• **WORK TASK**: Extract each record and reproduce it exactly.

• **STORED DATA**:
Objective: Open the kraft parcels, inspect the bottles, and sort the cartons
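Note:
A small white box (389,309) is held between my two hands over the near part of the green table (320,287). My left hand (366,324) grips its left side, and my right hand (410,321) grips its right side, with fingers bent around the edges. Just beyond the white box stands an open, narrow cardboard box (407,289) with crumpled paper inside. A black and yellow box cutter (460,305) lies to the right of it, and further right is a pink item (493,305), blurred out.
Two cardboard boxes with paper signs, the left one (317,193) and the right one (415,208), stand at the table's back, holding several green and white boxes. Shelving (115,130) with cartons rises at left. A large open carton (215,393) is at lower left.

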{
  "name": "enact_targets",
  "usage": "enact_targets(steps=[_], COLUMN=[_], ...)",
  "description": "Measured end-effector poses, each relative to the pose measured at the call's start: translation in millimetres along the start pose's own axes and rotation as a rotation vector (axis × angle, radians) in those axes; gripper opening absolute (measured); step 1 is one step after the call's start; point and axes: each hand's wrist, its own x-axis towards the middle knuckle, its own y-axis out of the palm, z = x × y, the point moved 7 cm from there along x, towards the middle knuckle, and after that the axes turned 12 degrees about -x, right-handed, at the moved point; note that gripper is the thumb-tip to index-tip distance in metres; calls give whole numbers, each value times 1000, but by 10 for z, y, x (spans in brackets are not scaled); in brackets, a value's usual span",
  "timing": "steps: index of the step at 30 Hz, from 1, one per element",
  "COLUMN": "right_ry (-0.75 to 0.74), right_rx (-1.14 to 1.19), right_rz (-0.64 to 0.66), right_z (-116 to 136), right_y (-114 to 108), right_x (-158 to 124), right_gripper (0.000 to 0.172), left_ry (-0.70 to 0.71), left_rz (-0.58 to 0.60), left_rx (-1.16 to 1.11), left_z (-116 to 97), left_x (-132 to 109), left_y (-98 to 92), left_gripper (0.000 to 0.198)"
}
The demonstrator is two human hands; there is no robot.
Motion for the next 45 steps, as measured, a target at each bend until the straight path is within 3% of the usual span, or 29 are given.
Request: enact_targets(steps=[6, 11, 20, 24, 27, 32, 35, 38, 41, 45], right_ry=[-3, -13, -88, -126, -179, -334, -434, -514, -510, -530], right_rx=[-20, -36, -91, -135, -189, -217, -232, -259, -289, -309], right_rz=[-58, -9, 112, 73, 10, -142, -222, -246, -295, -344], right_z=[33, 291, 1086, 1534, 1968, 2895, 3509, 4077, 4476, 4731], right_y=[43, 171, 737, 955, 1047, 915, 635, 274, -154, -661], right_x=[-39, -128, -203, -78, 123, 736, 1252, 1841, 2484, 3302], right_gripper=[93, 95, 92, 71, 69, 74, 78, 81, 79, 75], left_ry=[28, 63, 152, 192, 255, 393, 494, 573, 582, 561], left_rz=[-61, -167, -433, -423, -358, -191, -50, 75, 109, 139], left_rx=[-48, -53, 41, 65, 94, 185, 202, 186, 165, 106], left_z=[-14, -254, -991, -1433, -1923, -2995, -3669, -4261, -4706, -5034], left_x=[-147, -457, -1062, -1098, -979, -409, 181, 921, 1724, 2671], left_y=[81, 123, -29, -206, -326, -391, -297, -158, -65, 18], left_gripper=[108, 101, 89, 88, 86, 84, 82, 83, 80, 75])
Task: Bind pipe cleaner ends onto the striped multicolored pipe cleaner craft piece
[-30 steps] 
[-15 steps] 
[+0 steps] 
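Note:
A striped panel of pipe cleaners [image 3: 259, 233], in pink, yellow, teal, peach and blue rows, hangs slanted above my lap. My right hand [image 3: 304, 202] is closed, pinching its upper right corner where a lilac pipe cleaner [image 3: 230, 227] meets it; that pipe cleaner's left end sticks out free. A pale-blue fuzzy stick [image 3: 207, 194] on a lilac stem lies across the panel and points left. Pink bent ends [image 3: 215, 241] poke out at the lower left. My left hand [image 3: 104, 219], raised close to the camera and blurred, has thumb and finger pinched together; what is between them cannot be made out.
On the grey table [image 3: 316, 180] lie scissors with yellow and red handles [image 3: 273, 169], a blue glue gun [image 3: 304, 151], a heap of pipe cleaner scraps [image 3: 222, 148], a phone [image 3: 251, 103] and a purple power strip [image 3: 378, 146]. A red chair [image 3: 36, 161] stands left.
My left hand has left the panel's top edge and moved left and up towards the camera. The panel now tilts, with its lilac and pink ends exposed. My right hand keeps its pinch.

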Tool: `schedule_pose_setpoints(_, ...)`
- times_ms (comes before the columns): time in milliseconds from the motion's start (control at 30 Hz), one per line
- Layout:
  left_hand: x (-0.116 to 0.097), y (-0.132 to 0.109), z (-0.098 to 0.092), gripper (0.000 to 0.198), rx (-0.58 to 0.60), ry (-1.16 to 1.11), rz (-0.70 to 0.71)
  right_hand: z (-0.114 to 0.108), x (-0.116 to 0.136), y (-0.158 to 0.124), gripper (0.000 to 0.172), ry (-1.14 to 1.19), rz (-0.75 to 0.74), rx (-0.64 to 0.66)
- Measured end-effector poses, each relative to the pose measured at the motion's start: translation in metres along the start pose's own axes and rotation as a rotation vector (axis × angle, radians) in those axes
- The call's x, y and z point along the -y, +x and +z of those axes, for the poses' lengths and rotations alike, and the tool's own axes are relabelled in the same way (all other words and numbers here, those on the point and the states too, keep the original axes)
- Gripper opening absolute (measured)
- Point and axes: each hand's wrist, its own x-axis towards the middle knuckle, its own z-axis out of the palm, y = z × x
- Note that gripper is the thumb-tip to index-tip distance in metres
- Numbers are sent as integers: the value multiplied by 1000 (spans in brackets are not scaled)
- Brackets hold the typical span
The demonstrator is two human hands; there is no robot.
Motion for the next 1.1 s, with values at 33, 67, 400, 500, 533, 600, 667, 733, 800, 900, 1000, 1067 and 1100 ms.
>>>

• **WRITTEN ANSWER**:
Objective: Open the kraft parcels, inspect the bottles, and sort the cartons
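Note:
A small white box (389,309) is held between my two hands over the near part of the green table (320,287). My left hand (366,324) grips its left side, and my right hand (410,321) grips its right side, with fingers bent around the edges. Just beyond the white box stands an open, narrow cardboard box (407,289) with crumpled paper inside. A black and yellow box cutter (460,305) lies to the right of it, and further right is a pink item (493,305), blurred out.
Two cardboard boxes with paper signs, the left one (317,193) and the right one (415,208), stand at the table's back, holding several green and white boxes. Shelving (115,130) with cartons rises at left. A large open carton (215,393) is at lower left.
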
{
  "name": "enact_targets",
  "usage": "enact_targets(steps=[_], COLUMN=[_], ...)",
  "description": "Measured end-effector poses, each relative to the pose measured at the call's start: translation in millimetres along the start pose's own axes and rotation as a rotation vector (axis × angle, radians) in those axes; gripper opening absolute (measured); step 1 is one step after the call's start; point and axes: each hand's wrist, its own x-axis towards the middle knuckle, its own y-axis out of the palm, z = x × y, the point moved 7 cm from there along x, towards the middle knuckle, and after that the axes turned 12 degrees about -x, right-handed, at the moved point; note that gripper is the thumb-tip to index-tip distance in metres; calls give whole numbers, each value times 1000, but by 10 for z, y, x (spans in brackets are not scaled); in brackets, a value's usual span",
  "timing": "steps: index of the step at 30 Hz, from 1, one per element",
  "COLUMN": "right_ry (-0.75 to 0.74), right_rx (-1.14 to 1.19), right_rz (-0.64 to 0.66), right_z (-116 to 136), right_y (-114 to 108), right_x (-158 to 124), right_gripper (0.000 to 0.172), left_ry (-0.70 to 0.71), left_rz (-0.58 to 0.60), left_rx (-1.16 to 1.11), left_z (-116 to 97), left_x (-132 to 109), left_y (-98 to 92), left_gripper (0.000 to 0.198)"
}
The demonstrator is two human hands; there is no robot.
Motion for the next 45 steps, as measured, a target at each bend until the straight path is within 3% of the usual span, or 29 are given.
Request: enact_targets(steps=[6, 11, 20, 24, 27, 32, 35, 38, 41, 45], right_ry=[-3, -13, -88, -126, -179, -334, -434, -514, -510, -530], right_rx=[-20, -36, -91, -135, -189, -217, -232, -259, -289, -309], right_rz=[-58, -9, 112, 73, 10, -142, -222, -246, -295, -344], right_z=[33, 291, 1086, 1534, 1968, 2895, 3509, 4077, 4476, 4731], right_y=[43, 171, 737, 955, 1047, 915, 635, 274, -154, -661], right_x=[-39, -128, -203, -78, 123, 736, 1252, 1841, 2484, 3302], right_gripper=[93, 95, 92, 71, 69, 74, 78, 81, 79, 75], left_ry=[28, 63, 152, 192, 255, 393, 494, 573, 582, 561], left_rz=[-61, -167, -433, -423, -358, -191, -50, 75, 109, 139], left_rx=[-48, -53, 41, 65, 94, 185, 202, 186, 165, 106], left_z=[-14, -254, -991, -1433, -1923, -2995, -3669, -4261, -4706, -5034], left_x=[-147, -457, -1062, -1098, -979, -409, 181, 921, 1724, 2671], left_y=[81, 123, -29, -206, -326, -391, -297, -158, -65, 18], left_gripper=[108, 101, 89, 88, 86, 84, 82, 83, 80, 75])
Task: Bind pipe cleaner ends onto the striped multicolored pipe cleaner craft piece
[-30 steps] 
[-15 steps] 
[+0 steps] 
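Note:
A striped panel of pipe cleaners [image 3: 259, 233], in pink, yellow, teal, peach and blue rows, hangs slanted above my lap. My right hand [image 3: 304, 202] is closed, pinching its upper right corner where a lilac pipe cleaner [image 3: 230, 227] meets it; that pipe cleaner's left end sticks out free. A pale-blue fuzzy stick [image 3: 207, 194] on a lilac stem lies across the panel and points left. Pink bent ends [image 3: 215, 241] poke out at the lower left. My left hand [image 3: 104, 219], raised close to the camera and blurred, has thumb and finger pinched together; what is between them cannot be made out.
On the grey table [image 3: 316, 180] lie scissors with yellow and red handles [image 3: 273, 169], a blue glue gun [image 3: 304, 151], a heap of pipe cleaner scraps [image 3: 222, 148], a phone [image 3: 251, 103] and a purple power strip [image 3: 378, 146]. A red chair [image 3: 36, 161] stands left.
My left hand has left the panel's top edge and moved left and up towards the camera. The panel now tilts, with its lilac and pink ends exposed. My right hand keeps its pinch.
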
Tool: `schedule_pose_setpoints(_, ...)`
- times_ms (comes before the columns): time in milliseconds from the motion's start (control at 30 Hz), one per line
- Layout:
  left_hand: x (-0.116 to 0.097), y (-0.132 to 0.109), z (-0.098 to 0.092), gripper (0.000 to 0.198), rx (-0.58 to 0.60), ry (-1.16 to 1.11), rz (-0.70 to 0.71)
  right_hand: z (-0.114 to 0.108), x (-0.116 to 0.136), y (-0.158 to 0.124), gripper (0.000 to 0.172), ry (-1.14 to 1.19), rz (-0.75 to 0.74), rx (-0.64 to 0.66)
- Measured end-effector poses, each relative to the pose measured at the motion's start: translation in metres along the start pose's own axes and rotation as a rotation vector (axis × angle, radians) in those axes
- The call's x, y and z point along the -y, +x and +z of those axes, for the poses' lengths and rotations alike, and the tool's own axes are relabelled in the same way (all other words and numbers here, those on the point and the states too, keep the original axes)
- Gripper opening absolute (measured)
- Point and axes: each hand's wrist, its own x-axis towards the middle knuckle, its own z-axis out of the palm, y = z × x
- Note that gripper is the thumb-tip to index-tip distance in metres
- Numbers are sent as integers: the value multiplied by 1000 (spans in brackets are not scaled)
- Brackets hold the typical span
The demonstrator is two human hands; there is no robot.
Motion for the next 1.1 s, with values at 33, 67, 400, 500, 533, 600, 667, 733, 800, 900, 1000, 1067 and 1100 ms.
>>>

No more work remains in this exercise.